RAW DATA:
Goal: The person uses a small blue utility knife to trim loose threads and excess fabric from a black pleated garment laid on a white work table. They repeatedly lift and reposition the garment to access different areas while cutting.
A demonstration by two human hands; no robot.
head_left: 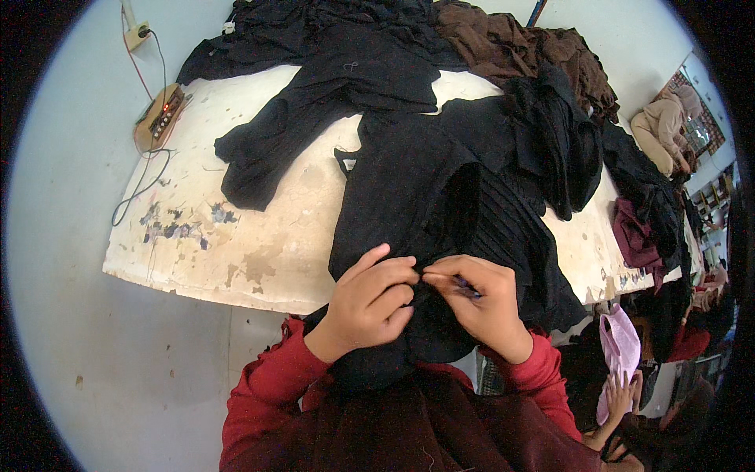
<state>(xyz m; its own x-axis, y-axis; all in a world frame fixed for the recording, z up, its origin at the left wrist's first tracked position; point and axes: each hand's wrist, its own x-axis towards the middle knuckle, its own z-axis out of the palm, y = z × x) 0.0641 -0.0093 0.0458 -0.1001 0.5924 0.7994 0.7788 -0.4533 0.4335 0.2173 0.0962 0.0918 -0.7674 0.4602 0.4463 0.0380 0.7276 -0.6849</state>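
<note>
A black garment (401,189) with a pleated part lies over the table's near edge and hangs down in front of me. My left hand (371,303) is closed on its cloth, thumb and fingers curled near the middle. Close beside it, my right hand (481,303) pinches at the same spot, fingertips almost meeting those of the left. A small dark purplish object (467,289) shows in the right palm; its kind is hidden by the fingers. What lies between the fingertips is too small to make out.
More black clothes (330,86) and a brown cloth heap (527,55) cover the table's (267,267) far side. A power strip (160,116) with cables sits at the left edge. At right are maroon cloth (637,236), another person's hand (621,393) with pink cloth (620,338), and a seated person (668,130).
</note>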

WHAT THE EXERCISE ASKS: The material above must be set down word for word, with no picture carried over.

RESPONSE TO THE TASK:
Goal: The person uses a small blue utility knife to trim loose threads and excess fabric from a black pleated garment laid on a white work table. They repeatedly lift and reposition the garment to access different areas while cutting.
A demonstration by two human hands; no robot.
head_left: 
<state>(xyz m; its own x-axis, y-axis; all in a world frame fixed for the recording, z up, its origin at the left wrist's first tracked position; point and axes: each hand's wrist, its own x-axis towards the middle knuckle, its own z-axis out of the palm, y = z × x) 0.0641 -0.0093 0.0458 -0.1001 0.5924 0.7994 0.7788 -0.4533 0.4335 0.2173 0.0962 0.0918 -0.7674 0.4602 0.4463 0.0380 0.7276 -0.6849</state>
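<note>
A black garment (401,189) with a pleated part lies over the table's near edge and hangs down in front of me. My left hand (371,303) is closed on its cloth, thumb and fingers curled near the middle. Close beside it, my right hand (481,303) pinches at the same spot, fingertips almost meeting those of the left. A small dark purplish object (467,289) shows in the right palm; its kind is hidden by the fingers. What lies between the fingertips is too small to make out.
More black clothes (330,86) and a brown cloth heap (527,55) cover the table's (267,267) far side. A power strip (160,116) with cables sits at the left edge. At right are maroon cloth (637,236), another person's hand (621,393) with pink cloth (620,338), and a seated person (668,130).
</note>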

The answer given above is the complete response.